The global hallyu – the Korean wave of cultural products from music to movies, food to skincare – changed the context for a standard New York theater audience, as well as an American cultural reckoning over diversity on stage and authenticity of storytelling. Broadway has historically not been fair nor welcome to representations of Asian Americans – Park is the first Asian American female composer of a Broadway show, and KPOP the rare production featuring a majority Asian American cast and crew.

The result is a show which weaves in and out of languages, with some lyrics and dramatic lines in Korean (the show’s Playbill is also the first to be bilingual.) “The magic of K-pop music, I think, is in how it transcends language and cultural differences,” said Park. “There’s this power of music and dance and performance that just transcends the language barrier, and I wanted to recreate that.” Finding the right balance for an American theater audience was at first intimidating, “because I’m so used to people making judgments on, you know, the way that I speak English, or the fact that I’m bilingual”, she said. “But I really firmly believe in trying to go for the most authentic while still being conscious of the audience and making sure that they’re taken care of.”

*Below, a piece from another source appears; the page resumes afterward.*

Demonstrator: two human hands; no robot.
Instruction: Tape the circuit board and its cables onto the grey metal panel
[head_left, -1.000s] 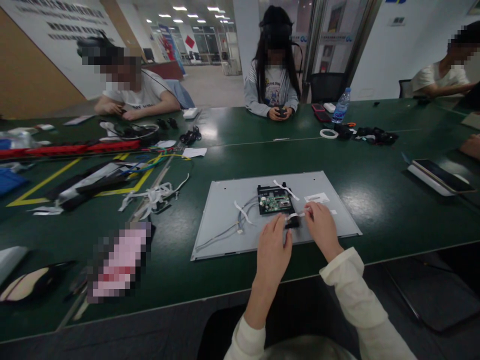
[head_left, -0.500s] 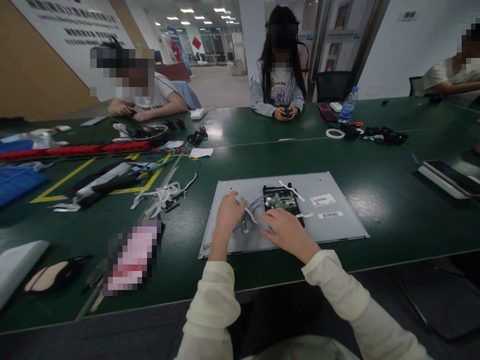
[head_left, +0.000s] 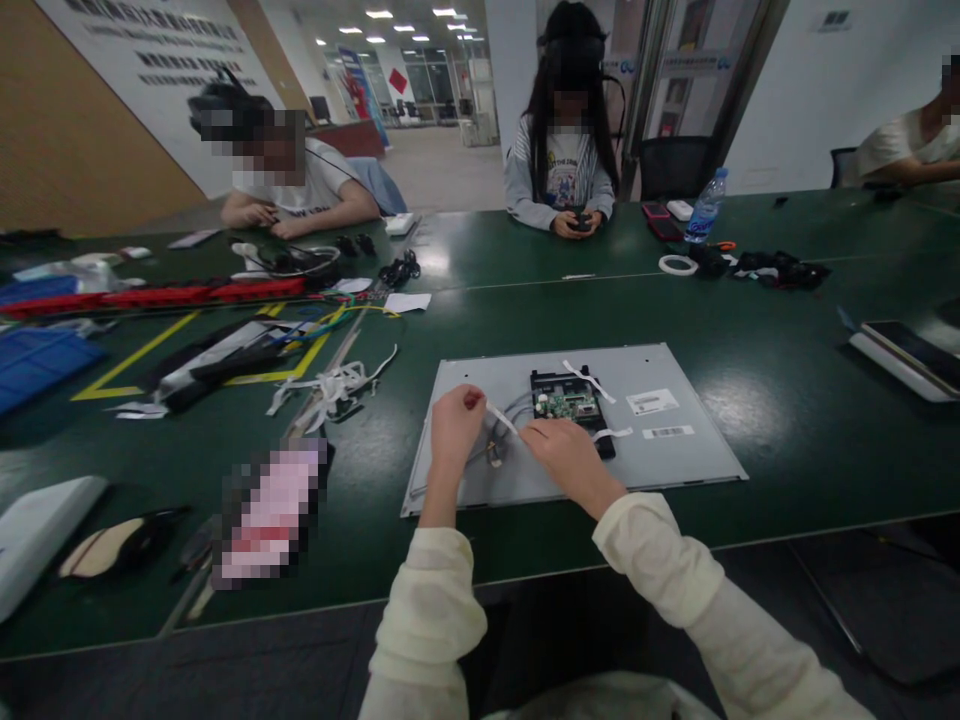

KPOP, which has pulled in both K-pop fans and Broadway regulars, demonstrates that “language doesn’t have to be a barrier”, said Kevin Woo, a former K-pop idol (of the band U-KISS) who plays a member of F8, Jun Hyuk. The show touches on themes familiar to anyone who has watched a show or movie on a rising star – sacrifice, loneliness, the relentless pressure of fame, artistic triumph – all filtered through the lens of South Korea’s notoriously rigorous K-pop training schools.

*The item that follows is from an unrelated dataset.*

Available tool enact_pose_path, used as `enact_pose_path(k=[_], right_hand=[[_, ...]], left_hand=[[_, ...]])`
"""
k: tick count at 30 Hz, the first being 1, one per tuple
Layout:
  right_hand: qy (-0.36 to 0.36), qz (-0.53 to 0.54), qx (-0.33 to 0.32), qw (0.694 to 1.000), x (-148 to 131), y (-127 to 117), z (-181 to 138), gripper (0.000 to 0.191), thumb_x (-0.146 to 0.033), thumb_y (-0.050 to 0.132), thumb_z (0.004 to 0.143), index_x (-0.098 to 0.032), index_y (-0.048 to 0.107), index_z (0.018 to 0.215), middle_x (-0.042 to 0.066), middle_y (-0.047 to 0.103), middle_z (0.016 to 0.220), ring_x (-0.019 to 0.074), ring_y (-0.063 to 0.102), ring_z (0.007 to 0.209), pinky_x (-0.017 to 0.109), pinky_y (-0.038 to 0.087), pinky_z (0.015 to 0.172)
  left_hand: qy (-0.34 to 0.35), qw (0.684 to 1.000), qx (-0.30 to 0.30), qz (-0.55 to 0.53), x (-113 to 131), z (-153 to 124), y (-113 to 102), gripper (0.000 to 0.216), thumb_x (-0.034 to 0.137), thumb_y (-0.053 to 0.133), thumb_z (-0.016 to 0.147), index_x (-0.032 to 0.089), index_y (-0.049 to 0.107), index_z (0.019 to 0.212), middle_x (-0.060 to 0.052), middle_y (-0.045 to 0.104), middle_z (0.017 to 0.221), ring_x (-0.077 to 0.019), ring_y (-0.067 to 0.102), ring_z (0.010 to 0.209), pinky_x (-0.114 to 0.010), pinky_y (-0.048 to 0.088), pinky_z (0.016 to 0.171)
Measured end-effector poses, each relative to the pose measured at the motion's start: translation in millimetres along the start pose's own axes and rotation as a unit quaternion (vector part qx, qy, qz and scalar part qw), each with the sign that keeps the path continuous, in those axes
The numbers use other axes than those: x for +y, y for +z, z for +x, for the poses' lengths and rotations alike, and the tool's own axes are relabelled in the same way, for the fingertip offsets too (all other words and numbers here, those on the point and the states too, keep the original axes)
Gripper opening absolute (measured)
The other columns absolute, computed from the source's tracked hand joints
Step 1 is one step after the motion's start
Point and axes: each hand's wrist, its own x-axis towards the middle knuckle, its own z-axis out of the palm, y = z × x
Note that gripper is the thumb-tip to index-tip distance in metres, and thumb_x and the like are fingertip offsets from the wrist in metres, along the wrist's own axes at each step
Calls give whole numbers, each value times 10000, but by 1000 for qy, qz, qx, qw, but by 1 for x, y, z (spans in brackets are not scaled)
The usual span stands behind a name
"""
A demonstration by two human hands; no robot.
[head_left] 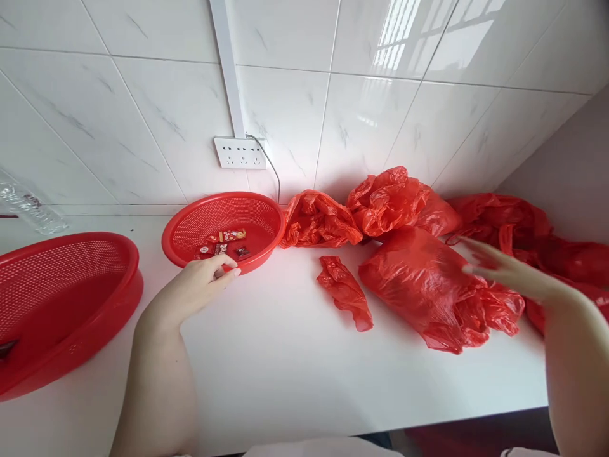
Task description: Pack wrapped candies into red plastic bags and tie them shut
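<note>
My left hand (209,279) is at the near rim of a round red plastic basket (178,228), its thumb and fingers curled about the edge. Inside this basket lie several small wrapped snacks (231,235), with red, yellow and dark brown packaging. On the right, my right hand (499,266) hangs with fingers stretched out, slightly blurred, over a full red plastic bag (413,273). It holds nothing that I can see. Whatever fills the bag is hidden by the film.
A larger red basket (71,330) stands at left with a dark item inside. More red bags (390,203) line the wall, and a crumpled piece of red bag (345,292) lies mid-table. A clear plastic bottle (33,206) and a wall socket (240,153) with a cable are behind.
</note>
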Motion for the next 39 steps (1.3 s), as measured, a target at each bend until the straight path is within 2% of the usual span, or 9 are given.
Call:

Luna plays MwE in KPOP. Photograph: Matthew Murphy

The framing device of a documentary camera helmed by prying white guy Harry (Aubie Merrylees) exposes cracks in the foundation of each act: RTMIS struggles with feelings of futility within the star machine; F8 faces internal divisions following the introduction of biracial American singer Brad (Zachary Noah Piser) to bolster their stateside debut (Brad, besides being the new guy, does not speak fluent Korean.) And MwE, the wizened veteran of group, bristles against the strictures of pop idol life that feels, as she sings in one number, like being a “wind-up doll”; flashbacks reveal a decade-plus of relentless training after she was taken in by label head Ruby (Jully Lee). There’s no time for her normie boyfriend, no time for a personal life, even as Ruby chastises her for not singing enough from the heart.

A Korean American artist who went through K-pop’s idol training, Woo brings an extra layer of experience to F8, one of several real-life stars to inform the show’s depiction of K-pop stardom. “Of course, we have to pack it into a two-hour musical, so it’s going to be impossible to really portray the extreme measures we went through,” he said, “but I can say in that short amount of time, it’s pretty close”.

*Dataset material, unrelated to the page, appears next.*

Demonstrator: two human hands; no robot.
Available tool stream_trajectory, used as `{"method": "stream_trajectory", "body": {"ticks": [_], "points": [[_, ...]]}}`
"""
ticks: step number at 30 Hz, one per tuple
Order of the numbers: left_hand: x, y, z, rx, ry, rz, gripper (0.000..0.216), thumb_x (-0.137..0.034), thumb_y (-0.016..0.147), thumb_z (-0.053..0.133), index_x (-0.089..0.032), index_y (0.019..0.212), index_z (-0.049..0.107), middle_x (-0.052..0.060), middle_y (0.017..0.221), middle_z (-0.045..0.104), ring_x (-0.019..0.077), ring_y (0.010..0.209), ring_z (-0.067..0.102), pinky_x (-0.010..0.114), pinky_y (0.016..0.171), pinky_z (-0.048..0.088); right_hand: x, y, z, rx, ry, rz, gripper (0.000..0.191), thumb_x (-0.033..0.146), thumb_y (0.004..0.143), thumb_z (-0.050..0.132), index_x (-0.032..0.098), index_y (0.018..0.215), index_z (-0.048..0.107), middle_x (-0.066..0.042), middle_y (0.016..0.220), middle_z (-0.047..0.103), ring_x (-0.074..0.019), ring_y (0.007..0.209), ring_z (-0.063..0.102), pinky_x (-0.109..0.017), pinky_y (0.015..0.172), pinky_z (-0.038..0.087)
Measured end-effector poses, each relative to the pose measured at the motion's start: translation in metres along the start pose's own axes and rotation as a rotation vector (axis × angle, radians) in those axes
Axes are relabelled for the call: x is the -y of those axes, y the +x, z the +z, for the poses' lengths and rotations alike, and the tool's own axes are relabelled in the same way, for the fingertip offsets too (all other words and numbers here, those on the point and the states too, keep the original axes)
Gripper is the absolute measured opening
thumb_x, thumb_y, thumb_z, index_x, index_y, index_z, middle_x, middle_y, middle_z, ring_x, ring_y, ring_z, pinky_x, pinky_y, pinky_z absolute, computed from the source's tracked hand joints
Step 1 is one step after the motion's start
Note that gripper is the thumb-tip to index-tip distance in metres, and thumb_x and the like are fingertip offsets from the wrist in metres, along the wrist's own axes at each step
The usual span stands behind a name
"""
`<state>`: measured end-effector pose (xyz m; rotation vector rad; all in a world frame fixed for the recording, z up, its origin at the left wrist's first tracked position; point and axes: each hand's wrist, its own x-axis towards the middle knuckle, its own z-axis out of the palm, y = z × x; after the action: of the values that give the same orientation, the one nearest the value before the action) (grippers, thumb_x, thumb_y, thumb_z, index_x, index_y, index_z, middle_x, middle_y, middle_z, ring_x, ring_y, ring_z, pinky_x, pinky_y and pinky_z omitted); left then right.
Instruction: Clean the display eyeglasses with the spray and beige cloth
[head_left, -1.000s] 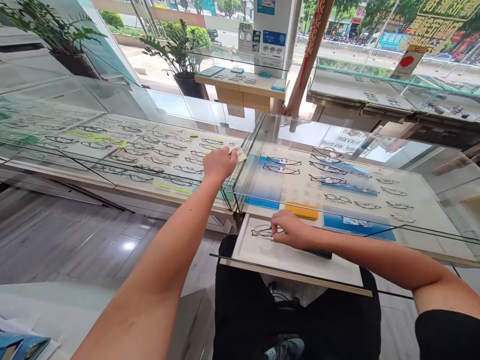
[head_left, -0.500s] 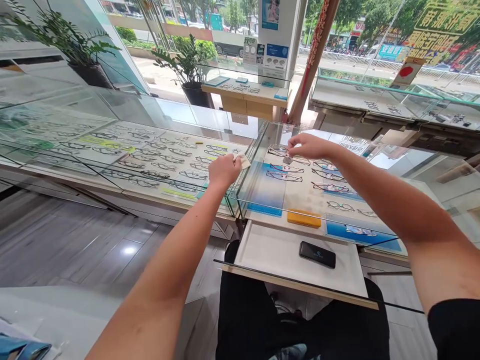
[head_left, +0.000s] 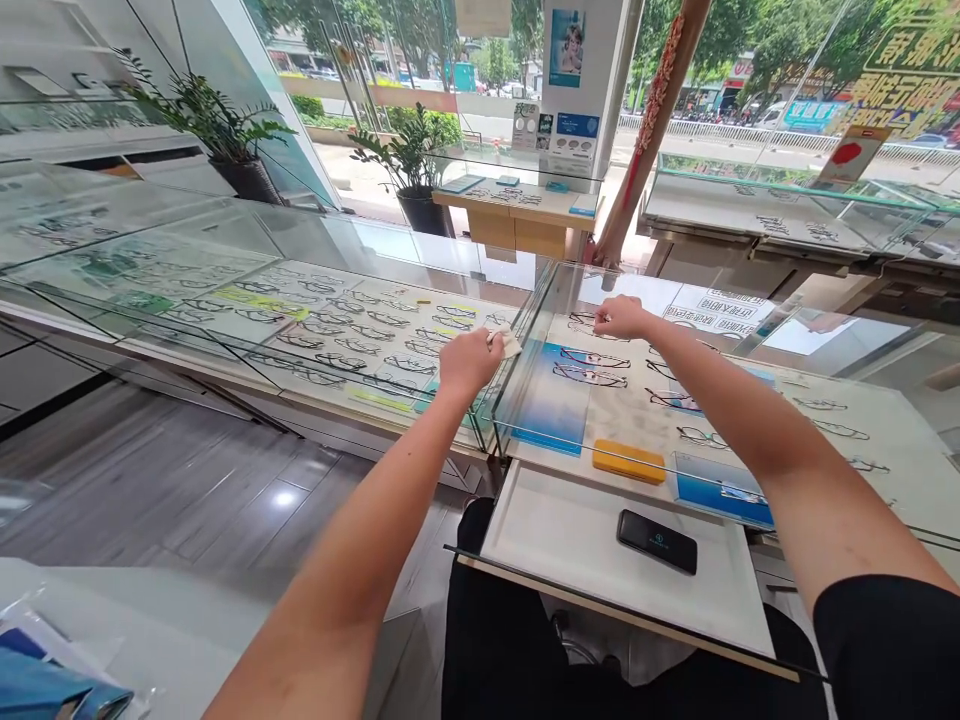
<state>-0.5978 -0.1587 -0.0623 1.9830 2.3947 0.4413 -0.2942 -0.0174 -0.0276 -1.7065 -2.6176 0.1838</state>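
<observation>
My left hand (head_left: 471,362) is closed around a whitish cloth (head_left: 511,345), whose corner sticks out past the fingers near the seam between two glass counters. Over the right-hand glass counter (head_left: 540,440) my right hand (head_left: 622,318) is curled with fingertips pinched together, pointing left; whatever they hold, if anything, is hidden. Beneath that hand, inside the case, lie several pairs of eyeglasses (head_left: 589,376), some on a blue card (head_left: 551,425). From this angle I cannot tell whether the right fingers touch the glass.
An open white drawer (head_left: 555,520) with a black phone (head_left: 657,541) extends over my lap. A yellow glasses case (head_left: 628,461) lies inside the counter. The left counter holds rows of eyeglasses (head_left: 360,345). Potted plants (head_left: 420,165) stand by the window.
The view has shifted, so everything sits lower and further right. My right hand is more curled, and the small grey thing by its fingertips no longer shows. The left hand still grips the cloth.
</observation>
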Motion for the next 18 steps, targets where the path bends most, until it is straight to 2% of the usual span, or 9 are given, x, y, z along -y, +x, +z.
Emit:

“I think that this show is the perfect gateway to K-pop and Korean culture,” he said. “It really takes the audience on a ride of how we’ve trained and the intensity.”

The show itself has been on a long journey to its final Broadway iteration. The original 2017 off-Broadway production was an interactive experience, bringing an audience of “focus group” American viewers into various rooms glimpsing the pressures behind such upbeat records. No Broadway stage could accommodate such an immersive experience, and the show has thus been significantly retooled – a stage featuring a retractable tongue allowing viewers to be mere feet from the idols, many new songs to reflect shifting trends in K-pop music so it “doesn’t feel like early 2000s”, said Park. She aimed for tune over vibe and timeless melodies, which is “the common ground between Broadway tunes and a good pop song”.

One consistency, she said, is the deep appreciation for an ever-mutating and expanding cultural movement that could shape Broadway in its image. The ultimate hook of the show is the “the joy and the energy that this amazing cast provide”, said Park. “I really hope that the audience can feel our love for K-pop.”